> Given records

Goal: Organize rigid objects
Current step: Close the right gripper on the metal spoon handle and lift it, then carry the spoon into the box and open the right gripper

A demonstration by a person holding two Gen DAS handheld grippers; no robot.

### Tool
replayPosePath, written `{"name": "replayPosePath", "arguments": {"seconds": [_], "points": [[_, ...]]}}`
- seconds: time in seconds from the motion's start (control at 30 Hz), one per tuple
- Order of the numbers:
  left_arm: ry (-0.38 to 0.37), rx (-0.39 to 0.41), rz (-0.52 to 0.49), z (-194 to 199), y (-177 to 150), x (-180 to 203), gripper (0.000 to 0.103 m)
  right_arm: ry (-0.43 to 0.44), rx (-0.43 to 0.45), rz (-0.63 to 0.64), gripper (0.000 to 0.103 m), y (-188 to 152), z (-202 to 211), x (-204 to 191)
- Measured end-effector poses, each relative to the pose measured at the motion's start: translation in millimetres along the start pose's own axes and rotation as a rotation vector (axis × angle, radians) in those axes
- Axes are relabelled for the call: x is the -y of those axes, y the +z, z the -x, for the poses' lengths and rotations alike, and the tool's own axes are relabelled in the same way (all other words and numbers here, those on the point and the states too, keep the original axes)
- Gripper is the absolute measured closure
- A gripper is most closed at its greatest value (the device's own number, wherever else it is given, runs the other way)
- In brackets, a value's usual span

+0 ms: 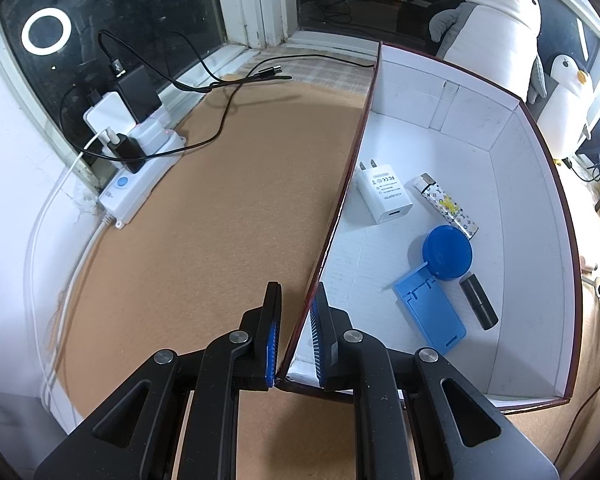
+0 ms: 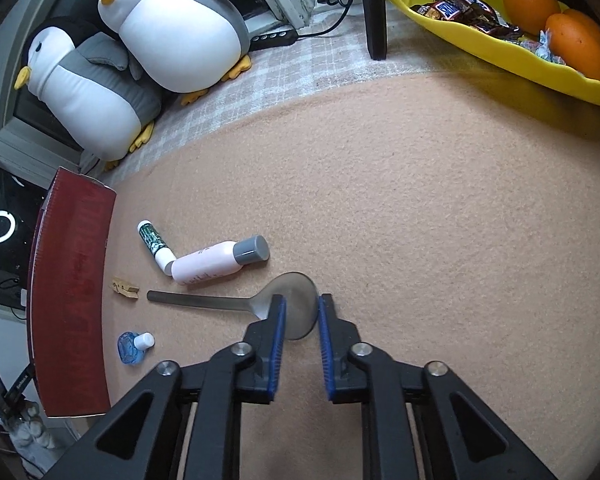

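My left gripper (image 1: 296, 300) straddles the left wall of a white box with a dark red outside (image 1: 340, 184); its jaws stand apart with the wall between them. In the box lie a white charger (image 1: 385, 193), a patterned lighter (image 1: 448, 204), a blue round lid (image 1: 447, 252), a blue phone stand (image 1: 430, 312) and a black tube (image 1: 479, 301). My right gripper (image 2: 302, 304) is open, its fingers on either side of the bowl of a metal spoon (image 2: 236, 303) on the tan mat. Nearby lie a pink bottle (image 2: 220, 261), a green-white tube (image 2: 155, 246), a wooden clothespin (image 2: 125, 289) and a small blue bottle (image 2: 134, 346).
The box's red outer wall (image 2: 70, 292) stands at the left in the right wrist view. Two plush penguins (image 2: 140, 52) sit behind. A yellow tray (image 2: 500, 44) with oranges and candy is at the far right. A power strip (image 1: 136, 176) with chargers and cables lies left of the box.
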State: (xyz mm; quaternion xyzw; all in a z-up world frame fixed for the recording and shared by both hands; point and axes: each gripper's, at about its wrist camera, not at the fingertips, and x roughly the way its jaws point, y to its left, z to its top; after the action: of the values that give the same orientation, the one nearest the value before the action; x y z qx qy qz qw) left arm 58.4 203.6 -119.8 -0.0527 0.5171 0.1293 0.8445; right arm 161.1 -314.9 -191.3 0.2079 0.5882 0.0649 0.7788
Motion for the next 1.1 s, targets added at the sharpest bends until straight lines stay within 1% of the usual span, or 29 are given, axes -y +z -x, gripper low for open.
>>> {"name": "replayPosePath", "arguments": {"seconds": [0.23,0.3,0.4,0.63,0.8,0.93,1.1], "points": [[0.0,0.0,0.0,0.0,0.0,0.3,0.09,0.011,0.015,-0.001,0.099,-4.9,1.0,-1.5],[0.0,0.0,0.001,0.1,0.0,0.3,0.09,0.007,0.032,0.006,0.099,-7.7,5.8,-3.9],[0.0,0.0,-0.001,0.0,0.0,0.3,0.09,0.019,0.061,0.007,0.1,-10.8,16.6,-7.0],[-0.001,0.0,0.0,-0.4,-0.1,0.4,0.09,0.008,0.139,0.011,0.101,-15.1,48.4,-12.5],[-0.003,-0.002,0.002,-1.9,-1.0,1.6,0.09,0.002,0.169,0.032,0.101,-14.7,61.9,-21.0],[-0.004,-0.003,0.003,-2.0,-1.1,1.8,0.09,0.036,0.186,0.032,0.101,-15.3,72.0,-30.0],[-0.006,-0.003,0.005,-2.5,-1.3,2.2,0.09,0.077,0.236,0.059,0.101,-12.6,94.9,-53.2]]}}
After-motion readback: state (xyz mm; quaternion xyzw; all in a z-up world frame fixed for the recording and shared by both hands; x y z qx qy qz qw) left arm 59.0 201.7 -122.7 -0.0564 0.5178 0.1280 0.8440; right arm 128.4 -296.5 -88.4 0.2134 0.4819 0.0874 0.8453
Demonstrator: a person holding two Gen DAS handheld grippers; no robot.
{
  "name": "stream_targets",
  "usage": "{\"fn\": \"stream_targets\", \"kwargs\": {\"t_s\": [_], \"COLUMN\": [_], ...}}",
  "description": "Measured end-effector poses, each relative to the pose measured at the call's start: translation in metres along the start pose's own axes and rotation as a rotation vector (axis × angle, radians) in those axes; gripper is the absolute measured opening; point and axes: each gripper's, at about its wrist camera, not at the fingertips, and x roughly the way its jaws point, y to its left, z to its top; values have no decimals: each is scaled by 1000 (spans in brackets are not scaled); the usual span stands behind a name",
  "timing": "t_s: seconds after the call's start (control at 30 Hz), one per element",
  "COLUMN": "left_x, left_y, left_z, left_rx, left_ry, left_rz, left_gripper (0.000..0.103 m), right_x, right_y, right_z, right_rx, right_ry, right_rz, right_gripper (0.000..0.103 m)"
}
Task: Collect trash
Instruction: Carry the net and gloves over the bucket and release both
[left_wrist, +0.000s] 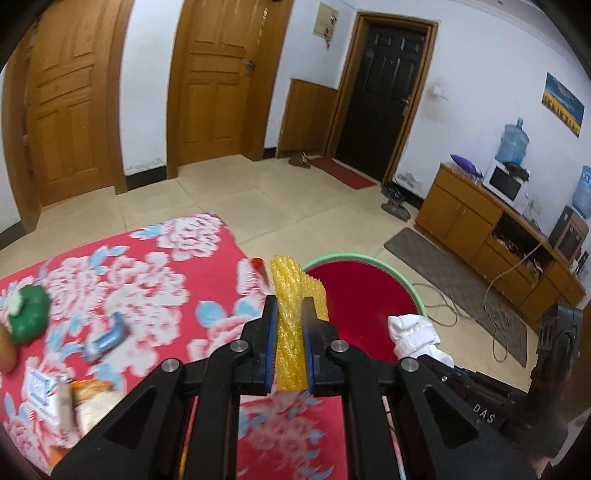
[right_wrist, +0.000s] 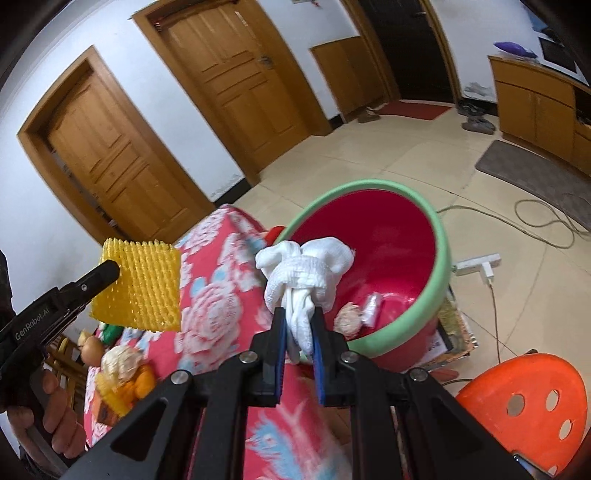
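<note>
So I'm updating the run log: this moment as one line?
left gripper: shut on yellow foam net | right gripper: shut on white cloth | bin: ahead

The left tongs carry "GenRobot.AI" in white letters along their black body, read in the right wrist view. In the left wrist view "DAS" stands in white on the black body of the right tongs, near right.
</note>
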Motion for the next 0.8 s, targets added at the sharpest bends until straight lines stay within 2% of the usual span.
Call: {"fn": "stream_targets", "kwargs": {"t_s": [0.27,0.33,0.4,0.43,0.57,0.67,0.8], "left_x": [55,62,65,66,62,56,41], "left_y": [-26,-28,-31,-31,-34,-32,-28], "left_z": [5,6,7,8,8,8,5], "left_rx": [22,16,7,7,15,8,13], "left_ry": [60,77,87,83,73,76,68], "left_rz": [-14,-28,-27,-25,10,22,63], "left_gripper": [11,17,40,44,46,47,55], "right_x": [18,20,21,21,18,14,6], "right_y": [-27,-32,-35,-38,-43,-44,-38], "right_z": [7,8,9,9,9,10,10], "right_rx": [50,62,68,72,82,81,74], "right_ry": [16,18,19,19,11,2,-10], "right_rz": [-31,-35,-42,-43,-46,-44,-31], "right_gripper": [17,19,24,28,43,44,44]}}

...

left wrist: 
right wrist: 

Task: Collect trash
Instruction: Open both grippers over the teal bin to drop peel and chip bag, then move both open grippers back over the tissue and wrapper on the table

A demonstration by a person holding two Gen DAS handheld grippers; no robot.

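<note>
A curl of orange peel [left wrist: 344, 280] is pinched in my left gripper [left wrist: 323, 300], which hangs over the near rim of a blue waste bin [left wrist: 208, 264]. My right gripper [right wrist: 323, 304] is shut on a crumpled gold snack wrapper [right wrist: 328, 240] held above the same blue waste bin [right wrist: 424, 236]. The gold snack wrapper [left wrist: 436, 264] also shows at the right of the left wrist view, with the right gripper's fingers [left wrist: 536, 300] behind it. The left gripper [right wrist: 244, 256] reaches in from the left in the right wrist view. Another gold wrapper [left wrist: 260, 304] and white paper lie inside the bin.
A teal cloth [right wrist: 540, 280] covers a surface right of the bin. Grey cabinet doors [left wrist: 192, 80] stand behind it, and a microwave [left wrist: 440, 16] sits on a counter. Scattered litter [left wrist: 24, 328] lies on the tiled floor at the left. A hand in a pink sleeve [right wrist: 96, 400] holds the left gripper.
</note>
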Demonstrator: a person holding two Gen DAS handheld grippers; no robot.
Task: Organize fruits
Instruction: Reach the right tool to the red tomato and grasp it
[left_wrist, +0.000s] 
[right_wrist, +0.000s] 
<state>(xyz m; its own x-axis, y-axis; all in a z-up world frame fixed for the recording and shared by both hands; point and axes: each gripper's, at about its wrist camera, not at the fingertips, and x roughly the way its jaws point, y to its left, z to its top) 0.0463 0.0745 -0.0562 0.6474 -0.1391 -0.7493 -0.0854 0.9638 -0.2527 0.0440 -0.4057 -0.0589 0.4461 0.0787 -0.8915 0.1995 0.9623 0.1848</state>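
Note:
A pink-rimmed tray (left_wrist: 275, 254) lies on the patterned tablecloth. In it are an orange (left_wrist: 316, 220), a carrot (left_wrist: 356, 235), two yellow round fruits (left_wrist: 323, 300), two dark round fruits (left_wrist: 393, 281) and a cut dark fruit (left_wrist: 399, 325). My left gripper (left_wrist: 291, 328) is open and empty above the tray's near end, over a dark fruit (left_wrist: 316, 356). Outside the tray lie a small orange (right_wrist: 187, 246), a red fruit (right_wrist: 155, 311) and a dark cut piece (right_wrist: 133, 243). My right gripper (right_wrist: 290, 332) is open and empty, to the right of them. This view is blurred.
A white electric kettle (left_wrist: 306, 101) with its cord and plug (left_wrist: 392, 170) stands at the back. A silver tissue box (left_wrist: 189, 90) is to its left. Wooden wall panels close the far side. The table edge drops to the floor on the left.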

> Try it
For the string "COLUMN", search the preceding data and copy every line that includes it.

> Response to this exercise
  "usage": "{\"fn\": \"stream_targets\", \"kwargs\": {\"t_s\": [_], \"COLUMN\": [_], ...}}",
  "COLUMN": "left_x, left_y, left_z, left_rx, left_ry, left_rz, left_gripper (0.000..0.103 m), right_x, right_y, right_z, right_rx, right_ry, right_rz, right_gripper (0.000..0.103 m)"

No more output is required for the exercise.